■ Your goal:
The data that follows should be copied out exactly.

[Source records]
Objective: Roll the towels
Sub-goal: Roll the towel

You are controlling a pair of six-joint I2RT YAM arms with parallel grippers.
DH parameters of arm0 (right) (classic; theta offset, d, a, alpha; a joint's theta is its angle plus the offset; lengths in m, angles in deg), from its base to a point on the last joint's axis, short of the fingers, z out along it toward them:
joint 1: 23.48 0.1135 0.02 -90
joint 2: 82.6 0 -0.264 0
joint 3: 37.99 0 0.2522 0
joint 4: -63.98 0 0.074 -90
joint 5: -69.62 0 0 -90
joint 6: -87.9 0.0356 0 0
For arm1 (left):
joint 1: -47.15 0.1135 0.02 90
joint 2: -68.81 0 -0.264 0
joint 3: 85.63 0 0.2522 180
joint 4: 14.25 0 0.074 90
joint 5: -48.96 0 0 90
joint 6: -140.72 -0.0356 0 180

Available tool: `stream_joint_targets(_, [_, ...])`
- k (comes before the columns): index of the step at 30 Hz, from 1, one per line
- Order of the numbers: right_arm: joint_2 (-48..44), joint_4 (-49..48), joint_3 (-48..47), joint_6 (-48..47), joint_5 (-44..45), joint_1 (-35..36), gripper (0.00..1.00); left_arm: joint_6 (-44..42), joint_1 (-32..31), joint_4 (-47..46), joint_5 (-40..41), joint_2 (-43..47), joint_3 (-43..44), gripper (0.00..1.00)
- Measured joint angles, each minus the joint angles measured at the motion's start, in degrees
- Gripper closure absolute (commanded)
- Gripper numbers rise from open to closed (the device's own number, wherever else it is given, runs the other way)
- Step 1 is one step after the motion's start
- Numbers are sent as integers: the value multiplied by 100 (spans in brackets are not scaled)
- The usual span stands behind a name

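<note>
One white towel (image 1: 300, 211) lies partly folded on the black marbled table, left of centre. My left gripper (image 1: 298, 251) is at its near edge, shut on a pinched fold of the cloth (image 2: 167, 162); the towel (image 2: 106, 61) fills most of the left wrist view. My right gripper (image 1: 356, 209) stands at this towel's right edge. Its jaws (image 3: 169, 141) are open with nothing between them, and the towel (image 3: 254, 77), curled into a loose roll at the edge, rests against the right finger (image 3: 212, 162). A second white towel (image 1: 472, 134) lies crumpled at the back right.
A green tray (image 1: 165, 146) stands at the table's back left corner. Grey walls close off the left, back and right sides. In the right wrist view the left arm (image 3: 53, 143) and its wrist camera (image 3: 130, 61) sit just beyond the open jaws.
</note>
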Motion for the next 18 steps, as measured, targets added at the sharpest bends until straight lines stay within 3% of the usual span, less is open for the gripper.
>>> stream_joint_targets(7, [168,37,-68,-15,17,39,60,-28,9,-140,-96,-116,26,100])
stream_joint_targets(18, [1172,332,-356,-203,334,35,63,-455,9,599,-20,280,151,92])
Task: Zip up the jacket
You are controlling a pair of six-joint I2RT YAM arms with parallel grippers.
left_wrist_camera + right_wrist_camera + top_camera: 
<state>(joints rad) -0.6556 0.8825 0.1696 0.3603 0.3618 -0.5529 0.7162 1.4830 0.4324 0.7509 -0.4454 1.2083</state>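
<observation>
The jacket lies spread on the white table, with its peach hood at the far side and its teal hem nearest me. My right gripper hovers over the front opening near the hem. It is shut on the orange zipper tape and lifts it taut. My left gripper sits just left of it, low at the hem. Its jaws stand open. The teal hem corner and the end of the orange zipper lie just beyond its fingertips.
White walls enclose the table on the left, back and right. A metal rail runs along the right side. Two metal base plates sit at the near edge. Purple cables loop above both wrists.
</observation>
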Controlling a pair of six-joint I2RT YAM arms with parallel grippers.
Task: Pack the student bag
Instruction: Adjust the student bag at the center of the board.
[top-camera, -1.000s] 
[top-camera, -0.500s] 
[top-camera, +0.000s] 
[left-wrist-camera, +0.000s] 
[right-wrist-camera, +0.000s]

■ Your response:
Objective: Roll the towels
Sub-goal: Roll the towel

You are controlling a pair of six-joint I2RT YAM arms with parallel grippers.
DH parameters of arm0 (right) (classic; theta offset, d, a, alpha; a joint's theta is its angle plus the offset; lengths in m, angles in deg), from its base to a point on the last joint's axis, short of the fingers, z out along it toward them:
joint 1: 23.48 0.1135 0.02 -90
joint 2: 82.6 0 -0.264 0
joint 3: 37.99 0 0.2522 0
joint 4: -63.98 0 0.074 -90
joint 5: -69.62 0 0 -90
joint 6: -87.9 0.0356 0 0
For arm1 (left):
joint 1: -47.15 0.1135 0.02 90
joint 2: -68.81 0 -0.264 0
joint 3: 85.63 0 0.2522 180
joint 4: 14.25 0 0.074 90
joint 5: -48.96 0 0 90
joint 6: -140.72 -0.0356 0 180

Available tool: `stream_joint_targets(_, [_, ...])`
- k (comes before the columns): index of the step at 30 Hz, from 1, one per line
- Order of the numbers: right_arm: joint_2 (-48..44), joint_4 (-49..48), joint_3 (-48..47), joint_6 (-48..47), joint_5 (-44..45), joint_1 (-35..36), gripper (0.00..1.00); left_arm: joint_6 (-44..42), joint_1 (-32..31), joint_4 (-47..46), joint_5 (-40..41), joint_2 (-43..47), joint_3 (-43..44), gripper (0.00..1.00)
- Measured joint angles, each minus the joint angles measured at the motion's start, in degrees
- Gripper closure absolute (commanded)
- Gripper numbers rise from open to closed (the device's own number, wherever else it is given, runs the other way)
- Step 1 is one step after the motion's start
- Numbers are sent as integers: the value multiplied by 100 (spans in brackets are not scaled)
- The usual span stands behind a name

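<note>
One white towel (image 1: 300, 211) lies partly folded on the black marbled table, left of centre. My left gripper (image 1: 298, 251) is at its near edge, shut on a pinched fold of the cloth (image 2: 167, 162); the towel (image 2: 106, 61) fills most of the left wrist view. My right gripper (image 1: 356, 209) stands at this towel's right edge. Its jaws (image 3: 169, 141) are open with nothing between them, and the towel (image 3: 254, 77), curled into a loose roll at the edge, rests against the right finger (image 3: 212, 162). A second white towel (image 1: 472, 134) lies crumpled at the back right.
A green tray (image 1: 165, 146) stands at the table's back left corner. Grey walls close off the left, back and right sides. In the right wrist view the left arm (image 3: 53, 143) and its wrist camera (image 3: 130, 61) sit just beyond the open jaws.
</note>
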Motion for the next 18 steps, as measured, targets added at the sharpest bends until straight lines stay within 3% of the usual span, less is open for the gripper.
>>> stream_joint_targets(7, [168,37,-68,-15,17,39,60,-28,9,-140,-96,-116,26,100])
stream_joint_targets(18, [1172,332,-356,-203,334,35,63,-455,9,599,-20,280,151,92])
Task: Zip up the jacket
You are controlling a pair of six-joint I2RT YAM arms with parallel grippers.
left_wrist_camera + right_wrist_camera + top_camera: 
<state>(joints rad) -0.6556 0.8825 0.1696 0.3603 0.3618 -0.5529 0.7162 1.4830 0.4324 0.7509 -0.4454 1.2083</state>
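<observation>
The jacket lies spread on the white table, with its peach hood at the far side and its teal hem nearest me. My right gripper hovers over the front opening near the hem. It is shut on the orange zipper tape and lifts it taut. My left gripper sits just left of it, low at the hem. Its jaws stand open. The teal hem corner and the end of the orange zipper lie just beyond its fingertips.
White walls enclose the table on the left, back and right. A metal rail runs along the right side. Two metal base plates sit at the near edge. Purple cables loop above both wrists.
</observation>
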Controlling a pair of six-joint I2RT YAM arms with parallel grippers.
Task: Pack the student bag
Instruction: Adjust the student bag at the center of the board.
[top-camera, -1.000s] 
[top-camera, -0.500s] 
[top-camera, +0.000s] 
[left-wrist-camera, +0.000s] 
[right-wrist-camera, +0.000s]

This output is complete, so the exercise is closed.